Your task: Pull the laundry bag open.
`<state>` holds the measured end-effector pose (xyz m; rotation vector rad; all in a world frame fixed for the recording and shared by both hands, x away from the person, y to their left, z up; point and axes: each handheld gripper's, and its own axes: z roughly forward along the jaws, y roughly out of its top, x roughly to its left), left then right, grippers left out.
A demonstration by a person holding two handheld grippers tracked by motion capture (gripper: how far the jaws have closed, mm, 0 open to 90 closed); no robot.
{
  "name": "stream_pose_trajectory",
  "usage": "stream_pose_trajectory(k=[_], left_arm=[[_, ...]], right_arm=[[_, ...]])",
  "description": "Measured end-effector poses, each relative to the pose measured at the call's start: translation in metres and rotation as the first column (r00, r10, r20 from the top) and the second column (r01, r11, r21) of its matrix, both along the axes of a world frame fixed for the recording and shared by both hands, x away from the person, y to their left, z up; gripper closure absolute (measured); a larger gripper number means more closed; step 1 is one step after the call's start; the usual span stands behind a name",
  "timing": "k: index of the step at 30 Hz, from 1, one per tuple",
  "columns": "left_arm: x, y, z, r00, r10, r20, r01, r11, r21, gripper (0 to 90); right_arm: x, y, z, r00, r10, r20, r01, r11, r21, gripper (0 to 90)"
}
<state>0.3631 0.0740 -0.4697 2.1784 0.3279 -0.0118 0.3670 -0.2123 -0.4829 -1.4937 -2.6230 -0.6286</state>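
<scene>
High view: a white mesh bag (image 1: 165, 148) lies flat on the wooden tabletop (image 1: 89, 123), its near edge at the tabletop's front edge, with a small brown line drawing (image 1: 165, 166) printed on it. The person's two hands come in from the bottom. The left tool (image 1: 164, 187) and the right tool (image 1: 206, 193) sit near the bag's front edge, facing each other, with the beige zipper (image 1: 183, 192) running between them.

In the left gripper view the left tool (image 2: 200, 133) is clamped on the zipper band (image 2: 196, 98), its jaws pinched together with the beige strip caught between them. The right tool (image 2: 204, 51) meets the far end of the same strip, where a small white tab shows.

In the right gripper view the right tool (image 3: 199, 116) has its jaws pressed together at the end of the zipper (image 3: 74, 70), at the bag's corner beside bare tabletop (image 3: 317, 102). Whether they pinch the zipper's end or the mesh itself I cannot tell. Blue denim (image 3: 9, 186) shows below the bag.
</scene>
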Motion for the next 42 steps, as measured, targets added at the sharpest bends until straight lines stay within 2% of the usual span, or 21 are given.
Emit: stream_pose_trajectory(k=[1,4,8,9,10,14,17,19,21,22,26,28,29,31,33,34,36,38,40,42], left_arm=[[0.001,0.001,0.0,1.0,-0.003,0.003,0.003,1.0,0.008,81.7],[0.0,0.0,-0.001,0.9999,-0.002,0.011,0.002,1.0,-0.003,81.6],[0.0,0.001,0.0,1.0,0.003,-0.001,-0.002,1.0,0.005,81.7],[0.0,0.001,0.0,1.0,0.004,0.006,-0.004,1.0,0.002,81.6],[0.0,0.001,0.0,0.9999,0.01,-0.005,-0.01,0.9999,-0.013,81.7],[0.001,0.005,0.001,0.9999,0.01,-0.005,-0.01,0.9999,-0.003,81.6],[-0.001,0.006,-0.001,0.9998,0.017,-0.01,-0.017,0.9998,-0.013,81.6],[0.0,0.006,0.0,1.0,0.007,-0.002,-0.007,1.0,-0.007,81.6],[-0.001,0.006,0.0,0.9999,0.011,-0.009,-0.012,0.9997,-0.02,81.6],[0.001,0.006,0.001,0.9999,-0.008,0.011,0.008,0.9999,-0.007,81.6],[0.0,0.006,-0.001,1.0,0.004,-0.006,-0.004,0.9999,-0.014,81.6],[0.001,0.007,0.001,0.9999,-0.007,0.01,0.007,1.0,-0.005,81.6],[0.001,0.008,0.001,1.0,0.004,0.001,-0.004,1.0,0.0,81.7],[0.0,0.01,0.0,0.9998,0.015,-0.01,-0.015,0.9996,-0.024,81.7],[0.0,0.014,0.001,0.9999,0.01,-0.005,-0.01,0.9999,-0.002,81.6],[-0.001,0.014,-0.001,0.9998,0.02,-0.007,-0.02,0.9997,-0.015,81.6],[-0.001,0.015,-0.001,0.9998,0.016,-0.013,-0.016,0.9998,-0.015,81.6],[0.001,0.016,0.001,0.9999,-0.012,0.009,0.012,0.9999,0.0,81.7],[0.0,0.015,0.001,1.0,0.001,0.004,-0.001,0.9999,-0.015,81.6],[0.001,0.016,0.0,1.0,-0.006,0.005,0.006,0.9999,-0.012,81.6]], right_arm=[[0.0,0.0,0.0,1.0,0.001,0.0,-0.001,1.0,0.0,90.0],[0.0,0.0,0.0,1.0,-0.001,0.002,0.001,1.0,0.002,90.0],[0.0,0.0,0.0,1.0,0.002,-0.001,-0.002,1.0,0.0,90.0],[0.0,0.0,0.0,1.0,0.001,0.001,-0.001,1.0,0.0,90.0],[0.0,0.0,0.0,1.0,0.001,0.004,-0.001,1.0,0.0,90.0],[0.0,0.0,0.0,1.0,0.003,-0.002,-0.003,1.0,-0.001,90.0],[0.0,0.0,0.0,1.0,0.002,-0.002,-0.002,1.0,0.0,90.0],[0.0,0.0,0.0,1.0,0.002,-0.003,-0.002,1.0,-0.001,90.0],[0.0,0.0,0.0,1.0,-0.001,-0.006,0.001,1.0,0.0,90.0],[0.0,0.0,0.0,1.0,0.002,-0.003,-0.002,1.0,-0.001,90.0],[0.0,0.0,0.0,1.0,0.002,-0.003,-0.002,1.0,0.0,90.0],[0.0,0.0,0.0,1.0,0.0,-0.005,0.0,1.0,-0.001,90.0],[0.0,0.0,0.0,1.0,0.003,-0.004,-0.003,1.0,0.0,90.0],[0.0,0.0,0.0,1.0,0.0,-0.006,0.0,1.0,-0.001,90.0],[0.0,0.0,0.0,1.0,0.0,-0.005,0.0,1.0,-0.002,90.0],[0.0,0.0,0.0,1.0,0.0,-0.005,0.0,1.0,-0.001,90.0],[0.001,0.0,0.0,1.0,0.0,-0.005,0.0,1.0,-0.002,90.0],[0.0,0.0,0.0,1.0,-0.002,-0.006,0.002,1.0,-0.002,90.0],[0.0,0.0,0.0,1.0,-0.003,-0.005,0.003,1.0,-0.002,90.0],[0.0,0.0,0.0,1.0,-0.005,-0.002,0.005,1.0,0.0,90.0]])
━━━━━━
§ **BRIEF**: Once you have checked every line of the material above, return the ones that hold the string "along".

§ **RESPONSE BELOW**:
`<state>` holds the measured end-effector pose (xyz m; rotation vector rad; all in a world frame fixed for the recording and shared by both hands, x away from the person, y to their left, z up; point and axes: each handheld gripper's, and its own axes: z roughly forward along the jaws, y roughly out of its top, x roughly to its left), left then right, grippers left out.
  "description": "Measured end-effector poses, each relative to the pose measured at the call's start: translation in metres and rotation as the first column (r00, r10, r20 from the top) and the second column (r01, r11, r21) of its matrix, both along the axes of a world frame fixed for the recording and shared by both hands, x away from the person, y to their left, z up; gripper closure absolute (measured); a larger gripper number means more closed; step 1 is one step after the call's start; the usual span stands behind a name",

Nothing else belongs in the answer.